**DIRECTIONS**
Search the listing below for the string "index", then copy every line it appears in.

**EXERCISE DATA**
• • • • • • •

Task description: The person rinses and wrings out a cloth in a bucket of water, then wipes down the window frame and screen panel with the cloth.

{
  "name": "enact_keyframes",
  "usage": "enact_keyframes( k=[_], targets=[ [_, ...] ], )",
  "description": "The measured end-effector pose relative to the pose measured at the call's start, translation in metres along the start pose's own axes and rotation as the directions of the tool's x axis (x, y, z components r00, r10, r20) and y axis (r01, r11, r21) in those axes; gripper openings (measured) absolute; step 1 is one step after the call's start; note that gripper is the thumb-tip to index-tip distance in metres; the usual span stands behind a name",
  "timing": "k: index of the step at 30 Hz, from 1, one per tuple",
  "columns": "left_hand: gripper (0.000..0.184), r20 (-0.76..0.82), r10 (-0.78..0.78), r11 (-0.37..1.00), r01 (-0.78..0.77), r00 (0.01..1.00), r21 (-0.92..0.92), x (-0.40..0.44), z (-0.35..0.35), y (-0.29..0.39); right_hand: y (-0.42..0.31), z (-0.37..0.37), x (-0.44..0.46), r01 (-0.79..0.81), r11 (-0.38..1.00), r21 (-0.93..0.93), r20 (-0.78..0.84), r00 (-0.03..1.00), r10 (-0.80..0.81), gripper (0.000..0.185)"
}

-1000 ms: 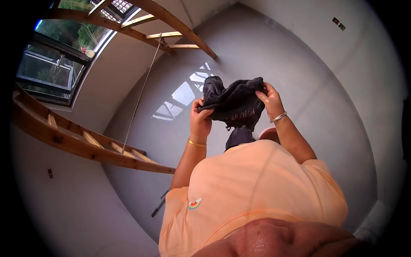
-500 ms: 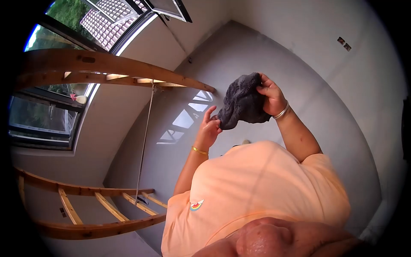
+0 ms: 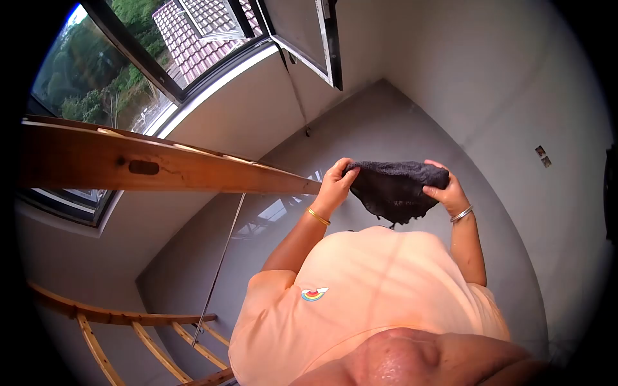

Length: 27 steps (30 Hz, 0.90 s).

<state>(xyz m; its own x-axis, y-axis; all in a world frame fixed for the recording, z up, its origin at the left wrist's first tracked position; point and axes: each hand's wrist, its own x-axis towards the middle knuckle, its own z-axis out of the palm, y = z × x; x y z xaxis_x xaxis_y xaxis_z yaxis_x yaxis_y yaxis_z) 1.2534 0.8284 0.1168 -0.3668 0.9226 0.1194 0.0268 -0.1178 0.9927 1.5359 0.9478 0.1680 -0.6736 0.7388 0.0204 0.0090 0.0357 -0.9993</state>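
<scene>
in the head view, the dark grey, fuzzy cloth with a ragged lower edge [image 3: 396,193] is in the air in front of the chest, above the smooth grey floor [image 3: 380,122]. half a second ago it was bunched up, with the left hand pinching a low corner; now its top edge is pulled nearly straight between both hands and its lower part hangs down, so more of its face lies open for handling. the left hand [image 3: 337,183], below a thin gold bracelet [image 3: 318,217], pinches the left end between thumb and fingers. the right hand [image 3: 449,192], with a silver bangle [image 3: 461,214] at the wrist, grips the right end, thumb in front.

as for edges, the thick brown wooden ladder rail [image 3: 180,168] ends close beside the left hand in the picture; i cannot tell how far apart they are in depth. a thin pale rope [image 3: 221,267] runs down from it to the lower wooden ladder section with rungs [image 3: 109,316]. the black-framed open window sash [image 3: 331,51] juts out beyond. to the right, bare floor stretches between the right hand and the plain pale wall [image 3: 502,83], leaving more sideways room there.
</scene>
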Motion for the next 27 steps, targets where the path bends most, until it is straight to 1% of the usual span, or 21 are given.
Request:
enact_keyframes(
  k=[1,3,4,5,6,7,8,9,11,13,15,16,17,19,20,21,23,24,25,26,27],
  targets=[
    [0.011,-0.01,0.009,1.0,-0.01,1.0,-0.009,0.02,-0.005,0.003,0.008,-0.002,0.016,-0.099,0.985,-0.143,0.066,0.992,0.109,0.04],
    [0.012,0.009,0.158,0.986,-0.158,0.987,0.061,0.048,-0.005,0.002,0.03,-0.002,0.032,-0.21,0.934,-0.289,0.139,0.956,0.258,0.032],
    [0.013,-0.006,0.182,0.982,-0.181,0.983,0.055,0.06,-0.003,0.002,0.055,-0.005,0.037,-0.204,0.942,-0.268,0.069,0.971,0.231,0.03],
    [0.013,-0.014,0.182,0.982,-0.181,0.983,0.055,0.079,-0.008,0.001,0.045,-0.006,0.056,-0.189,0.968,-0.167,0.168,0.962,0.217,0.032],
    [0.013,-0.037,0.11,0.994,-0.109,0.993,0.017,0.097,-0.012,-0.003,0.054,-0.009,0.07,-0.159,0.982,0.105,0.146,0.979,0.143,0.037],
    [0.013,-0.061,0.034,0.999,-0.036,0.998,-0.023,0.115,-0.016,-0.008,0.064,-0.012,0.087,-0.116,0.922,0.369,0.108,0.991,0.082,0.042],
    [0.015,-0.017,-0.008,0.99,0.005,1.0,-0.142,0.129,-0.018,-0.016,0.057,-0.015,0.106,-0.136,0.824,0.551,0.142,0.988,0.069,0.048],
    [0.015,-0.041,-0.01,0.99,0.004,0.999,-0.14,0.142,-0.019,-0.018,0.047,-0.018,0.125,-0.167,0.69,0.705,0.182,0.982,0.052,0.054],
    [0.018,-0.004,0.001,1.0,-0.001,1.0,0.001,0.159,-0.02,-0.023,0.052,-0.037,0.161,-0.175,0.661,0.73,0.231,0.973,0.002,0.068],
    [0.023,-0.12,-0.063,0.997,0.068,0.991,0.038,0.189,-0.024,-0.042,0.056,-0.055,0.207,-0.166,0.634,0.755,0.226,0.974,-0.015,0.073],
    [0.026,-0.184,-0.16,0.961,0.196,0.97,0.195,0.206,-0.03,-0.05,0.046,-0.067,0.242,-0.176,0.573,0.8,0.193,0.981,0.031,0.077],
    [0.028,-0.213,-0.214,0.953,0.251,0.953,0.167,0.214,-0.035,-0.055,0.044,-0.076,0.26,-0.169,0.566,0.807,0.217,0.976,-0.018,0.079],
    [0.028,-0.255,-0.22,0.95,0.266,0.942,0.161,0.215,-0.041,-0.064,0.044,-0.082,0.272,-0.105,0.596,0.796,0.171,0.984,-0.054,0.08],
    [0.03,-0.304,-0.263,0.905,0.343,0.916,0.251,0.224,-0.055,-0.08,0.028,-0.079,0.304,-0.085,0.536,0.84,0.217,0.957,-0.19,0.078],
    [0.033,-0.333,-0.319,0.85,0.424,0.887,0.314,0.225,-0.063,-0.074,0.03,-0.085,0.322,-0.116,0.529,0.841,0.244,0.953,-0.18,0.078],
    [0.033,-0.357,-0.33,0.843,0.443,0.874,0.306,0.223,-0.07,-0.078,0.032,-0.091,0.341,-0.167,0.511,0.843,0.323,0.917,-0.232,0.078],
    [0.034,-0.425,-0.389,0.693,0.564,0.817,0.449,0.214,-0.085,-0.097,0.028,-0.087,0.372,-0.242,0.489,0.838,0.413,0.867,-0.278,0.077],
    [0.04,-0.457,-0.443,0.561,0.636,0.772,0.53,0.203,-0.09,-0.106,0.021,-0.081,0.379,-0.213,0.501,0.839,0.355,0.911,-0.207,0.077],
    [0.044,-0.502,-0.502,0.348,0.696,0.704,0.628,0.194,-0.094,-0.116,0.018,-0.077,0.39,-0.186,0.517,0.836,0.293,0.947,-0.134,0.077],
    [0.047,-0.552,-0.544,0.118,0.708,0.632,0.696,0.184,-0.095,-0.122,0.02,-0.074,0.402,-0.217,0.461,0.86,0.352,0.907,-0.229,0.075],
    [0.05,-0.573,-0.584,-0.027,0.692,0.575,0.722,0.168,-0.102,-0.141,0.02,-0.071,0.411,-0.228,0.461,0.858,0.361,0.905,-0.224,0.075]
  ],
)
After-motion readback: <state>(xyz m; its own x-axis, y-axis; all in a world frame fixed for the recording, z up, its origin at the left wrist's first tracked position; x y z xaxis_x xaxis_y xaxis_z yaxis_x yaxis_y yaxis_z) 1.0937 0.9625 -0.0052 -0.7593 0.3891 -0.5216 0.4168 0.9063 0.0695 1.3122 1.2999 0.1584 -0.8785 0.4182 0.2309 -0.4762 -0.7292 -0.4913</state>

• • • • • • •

**ANSWER BOX**
  "description": "The measured end-effector pose relative to the pose measured at the call's start, translation in metres along the start pose's own axes and rotation as the directions of the tool's x axis (x, y, z components r00, r10, r20) and y axis (r01, r11, r21) in those axes; gripper openings (measured) absolute; step 1 is one step after the call's start; note that gripper is the thumb-tip to index-tip distance in metres; the usual span stands behind a name",
  "timing": "k: index of the step at 30 Hz, from 1, one per tuple",

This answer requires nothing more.